What you should do:
Repeat the entries beneath in their entirety, precisely as given.

Given data Start Marker

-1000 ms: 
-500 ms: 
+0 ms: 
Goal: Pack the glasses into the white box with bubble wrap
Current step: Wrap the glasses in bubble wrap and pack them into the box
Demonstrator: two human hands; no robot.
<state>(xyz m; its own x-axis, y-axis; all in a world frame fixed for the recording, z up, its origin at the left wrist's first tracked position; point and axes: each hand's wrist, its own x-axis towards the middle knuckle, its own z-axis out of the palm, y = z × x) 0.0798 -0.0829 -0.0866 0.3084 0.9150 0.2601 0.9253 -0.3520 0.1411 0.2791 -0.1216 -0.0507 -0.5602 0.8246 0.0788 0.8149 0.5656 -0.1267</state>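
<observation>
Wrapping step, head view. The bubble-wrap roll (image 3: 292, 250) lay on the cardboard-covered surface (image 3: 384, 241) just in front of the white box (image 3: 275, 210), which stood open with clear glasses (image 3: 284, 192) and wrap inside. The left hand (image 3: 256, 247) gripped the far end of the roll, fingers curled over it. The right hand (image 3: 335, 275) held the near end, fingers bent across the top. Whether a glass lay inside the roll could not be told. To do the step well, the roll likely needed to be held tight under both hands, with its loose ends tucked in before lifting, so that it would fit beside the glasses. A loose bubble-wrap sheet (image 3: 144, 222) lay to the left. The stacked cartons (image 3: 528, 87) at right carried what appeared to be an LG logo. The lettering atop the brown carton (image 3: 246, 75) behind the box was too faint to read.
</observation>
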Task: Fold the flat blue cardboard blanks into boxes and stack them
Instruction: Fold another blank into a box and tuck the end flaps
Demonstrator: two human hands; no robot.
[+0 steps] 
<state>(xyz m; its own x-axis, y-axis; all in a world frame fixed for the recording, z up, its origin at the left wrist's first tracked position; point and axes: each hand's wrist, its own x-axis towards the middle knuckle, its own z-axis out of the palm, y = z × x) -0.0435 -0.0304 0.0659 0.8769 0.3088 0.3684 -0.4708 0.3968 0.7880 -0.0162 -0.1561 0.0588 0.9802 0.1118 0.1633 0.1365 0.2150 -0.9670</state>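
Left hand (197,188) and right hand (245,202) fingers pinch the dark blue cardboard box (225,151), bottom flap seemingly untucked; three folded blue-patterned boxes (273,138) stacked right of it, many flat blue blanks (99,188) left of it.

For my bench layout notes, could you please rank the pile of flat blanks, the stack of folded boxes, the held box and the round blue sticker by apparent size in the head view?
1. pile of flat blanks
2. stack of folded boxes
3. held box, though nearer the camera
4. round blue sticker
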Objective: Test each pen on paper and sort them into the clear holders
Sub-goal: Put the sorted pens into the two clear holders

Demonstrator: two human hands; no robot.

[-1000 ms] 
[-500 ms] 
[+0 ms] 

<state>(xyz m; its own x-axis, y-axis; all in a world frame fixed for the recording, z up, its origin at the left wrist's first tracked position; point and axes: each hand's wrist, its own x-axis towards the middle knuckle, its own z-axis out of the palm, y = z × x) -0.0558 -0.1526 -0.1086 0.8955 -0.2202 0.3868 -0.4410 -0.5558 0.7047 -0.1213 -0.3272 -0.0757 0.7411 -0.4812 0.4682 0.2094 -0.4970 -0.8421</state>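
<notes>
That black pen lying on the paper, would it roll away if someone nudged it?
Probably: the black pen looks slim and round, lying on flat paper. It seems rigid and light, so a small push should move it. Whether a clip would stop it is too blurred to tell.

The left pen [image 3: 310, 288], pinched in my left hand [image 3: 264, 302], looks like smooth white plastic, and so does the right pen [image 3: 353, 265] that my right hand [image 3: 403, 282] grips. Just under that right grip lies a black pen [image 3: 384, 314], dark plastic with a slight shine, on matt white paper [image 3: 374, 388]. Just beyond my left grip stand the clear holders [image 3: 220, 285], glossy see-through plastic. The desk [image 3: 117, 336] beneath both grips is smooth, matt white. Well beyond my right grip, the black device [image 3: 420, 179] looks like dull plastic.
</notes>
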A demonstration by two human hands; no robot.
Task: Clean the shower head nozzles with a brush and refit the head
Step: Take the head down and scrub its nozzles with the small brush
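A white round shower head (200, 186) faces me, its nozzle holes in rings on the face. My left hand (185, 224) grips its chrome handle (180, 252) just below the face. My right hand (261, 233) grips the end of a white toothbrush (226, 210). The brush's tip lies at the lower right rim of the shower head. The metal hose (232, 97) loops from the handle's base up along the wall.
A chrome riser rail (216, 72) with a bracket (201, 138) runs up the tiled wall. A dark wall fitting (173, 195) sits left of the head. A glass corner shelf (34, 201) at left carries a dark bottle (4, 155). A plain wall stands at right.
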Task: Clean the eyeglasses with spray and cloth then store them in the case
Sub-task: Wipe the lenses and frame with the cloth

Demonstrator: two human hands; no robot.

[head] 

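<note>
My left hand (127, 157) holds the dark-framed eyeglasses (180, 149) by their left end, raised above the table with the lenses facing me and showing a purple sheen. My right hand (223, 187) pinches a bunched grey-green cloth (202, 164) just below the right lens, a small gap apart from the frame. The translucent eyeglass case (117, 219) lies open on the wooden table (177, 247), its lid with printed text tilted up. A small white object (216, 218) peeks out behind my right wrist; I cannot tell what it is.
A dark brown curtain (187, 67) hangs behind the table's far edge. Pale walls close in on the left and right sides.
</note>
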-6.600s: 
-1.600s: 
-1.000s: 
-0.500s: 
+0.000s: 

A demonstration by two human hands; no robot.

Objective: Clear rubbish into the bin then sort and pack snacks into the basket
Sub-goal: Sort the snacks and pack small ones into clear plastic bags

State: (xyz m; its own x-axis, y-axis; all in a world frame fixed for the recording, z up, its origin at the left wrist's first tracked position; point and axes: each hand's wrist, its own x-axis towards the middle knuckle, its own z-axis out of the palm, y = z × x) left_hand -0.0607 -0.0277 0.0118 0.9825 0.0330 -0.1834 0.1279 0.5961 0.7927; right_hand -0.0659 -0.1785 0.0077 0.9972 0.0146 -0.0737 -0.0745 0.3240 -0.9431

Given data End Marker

Output of the exercise:
-1000 ms: 
-500 ms: 
+0 ms: 
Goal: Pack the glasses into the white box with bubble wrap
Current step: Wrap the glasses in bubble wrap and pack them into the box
Demonstrator: two human hands; no robot.
<state>(xyz m; its own x-axis, y-axis; all in a world frame fixed for the recording, z up, its origin at the left wrist's first tracked position; point and axes: each hand's wrist, its own x-axis towards the middle knuckle, its own z-axis out of the palm, y = z × x) 0.0798 -0.0829 -0.0866 0.3084 0.9150 0.2601 0.9253 -0.3520 0.1411 0.2791 -0.1216 -0.0507 -0.5602 0.8246 0.0788 0.8149 0.5656 -0.1267</state>
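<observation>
Wrapping step, head view. The bubble-wrap roll (image 3: 292, 250) lay on the cardboard-covered surface (image 3: 384, 241) just in front of the white box (image 3: 275, 210), which stood open with clear glasses (image 3: 284, 192) and wrap inside. The left hand (image 3: 256, 247) gripped the far end of the roll, fingers curled over it. The right hand (image 3: 335, 275) held the near end, fingers bent across the top. Whether a glass lay inside the roll could not be told. To do the step well, the roll likely needed to be held tight under both hands, with its loose ends tucked in before lifting, so that it would fit beside the glasses. A loose bubble-wrap sheet (image 3: 144, 222) lay to the left. The stacked cartons (image 3: 528, 87) at right carried what appeared to be an LG logo. The lettering atop the brown carton (image 3: 246, 75) behind the box was too faint to read.
</observation>
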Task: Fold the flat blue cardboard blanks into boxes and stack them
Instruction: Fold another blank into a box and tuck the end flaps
Demonstrator: two human hands; no robot.
[+0 steps] 
<state>(xyz m; its own x-axis, y-axis; all in a world frame fixed for the recording, z up, its origin at the left wrist's first tracked position; point and axes: each hand's wrist, its own x-axis towards the middle knuckle, its own z-axis out of the palm, y = z × x) -0.0435 -0.0304 0.0659 0.8769 0.3088 0.3684 -0.4708 0.3968 0.7880 -0.0162 -0.1561 0.0588 0.9802 0.1118 0.1633 0.1365 0.2150 -0.9670</state>
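Left hand (197,188) and right hand (245,202) fingers pinch the dark blue cardboard box (225,151), bottom flap seemingly untucked; three folded blue-patterned boxes (273,138) stacked right of it, many flat blue blanks (99,188) left of it.

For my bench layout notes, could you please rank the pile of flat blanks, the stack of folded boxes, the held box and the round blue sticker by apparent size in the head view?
1. pile of flat blanks
2. stack of folded boxes
3. held box, though nearer the camera
4. round blue sticker
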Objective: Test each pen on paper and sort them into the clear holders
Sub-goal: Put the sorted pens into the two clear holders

Demonstrator: two human hands; no robot.

[-1000 ms] 
[-500 ms] 
[+0 ms] 

<state>(xyz m; its own x-axis, y-axis; all in a world frame fixed for the recording, z up, its origin at the left wrist's first tracked position; point and axes: each hand's wrist, its own x-axis towards the middle knuckle, its own z-axis out of the palm, y = z × x) -0.0558 -0.1526 -0.1086 0.8955 -0.2202 0.3868 -0.4410 -0.5558 0.7047 -0.1213 -0.3272 -0.0757 0.7411 -0.4812 0.4682 0.2094 -0.4970 -0.8421</state>
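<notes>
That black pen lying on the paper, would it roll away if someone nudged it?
Probably: the black pen looks slim and round, lying on flat paper. It seems rigid and light, so a small push should move it. Whether a clip would stop it is too blurred to tell.

The left pen [image 3: 310, 288], pinched in my left hand [image 3: 264, 302], looks like smooth white plastic, and so does the right pen [image 3: 353, 265] that my right hand [image 3: 403, 282] grips. Just under that right grip lies a black pen [image 3: 384, 314], dark plastic with a slight shine, on matt white paper [image 3: 374, 388]. Just beyond my left grip stand the clear holders [image 3: 220, 285], glossy see-through plastic. The desk [image 3: 117, 336] beneath both grips is smooth, matt white. Well beyond my right grip, the black device [image 3: 420, 179] looks like dull plastic.
</notes>
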A demonstration by two human hands; no robot.
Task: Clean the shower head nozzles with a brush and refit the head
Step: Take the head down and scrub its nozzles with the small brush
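A white round shower head (200, 186) faces me, its nozzle holes in rings on the face. My left hand (185, 224) grips its chrome handle (180, 252) just below the face. My right hand (261, 233) grips the end of a white toothbrush (226, 210). The brush's tip lies at the lower right rim of the shower head. The metal hose (232, 97) loops from the handle's base up along the wall.
A chrome riser rail (216, 72) with a bracket (201, 138) runs up the tiled wall. A dark wall fitting (173, 195) sits left of the head. A glass corner shelf (34, 201) at left carries a dark bottle (4, 155). A plain wall stands at right.
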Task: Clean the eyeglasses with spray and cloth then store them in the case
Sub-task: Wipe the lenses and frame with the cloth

Demonstrator: two human hands; no robot.

[head] 

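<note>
My left hand (127, 157) holds the dark-framed eyeglasses (180, 149) by their left end, raised above the table with the lenses facing me and showing a purple sheen. My right hand (223, 187) pinches a bunched grey-green cloth (202, 164) just below the right lens, a small gap apart from the frame. The translucent eyeglass case (117, 219) lies open on the wooden table (177, 247), its lid with printed text tilted up. A small white object (216, 218) peeks out behind my right wrist; I cannot tell what it is.
A dark brown curtain (187, 67) hangs behind the table's far edge. Pale walls close in on the left and right sides.
</note>
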-6.600s: 
-1.600s: 
-1.000s: 
-0.500s: 
+0.000s: 

A demonstration by two human hands; no robot.

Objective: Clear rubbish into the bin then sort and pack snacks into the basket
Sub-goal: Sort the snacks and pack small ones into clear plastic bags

State: (xyz m; its own x-axis, y-axis; all in a world frame fixed for the recording, z up, its origin at the left wrist's first tracked position; point and axes: each hand's wrist, its own x-axis towards the middle knuckle, its own z-axis out of the palm, y = z × x) left_hand -0.0607 -0.0277 0.0118 0.9825 0.0330 -0.1834 0.1279 0.5961 0.7927; right_hand -0.0659 -0.1785 0.0077 0.9972 0.0146 -0.0737 -0.0745 0.3240 -0.9431

There is nothing further in this answer.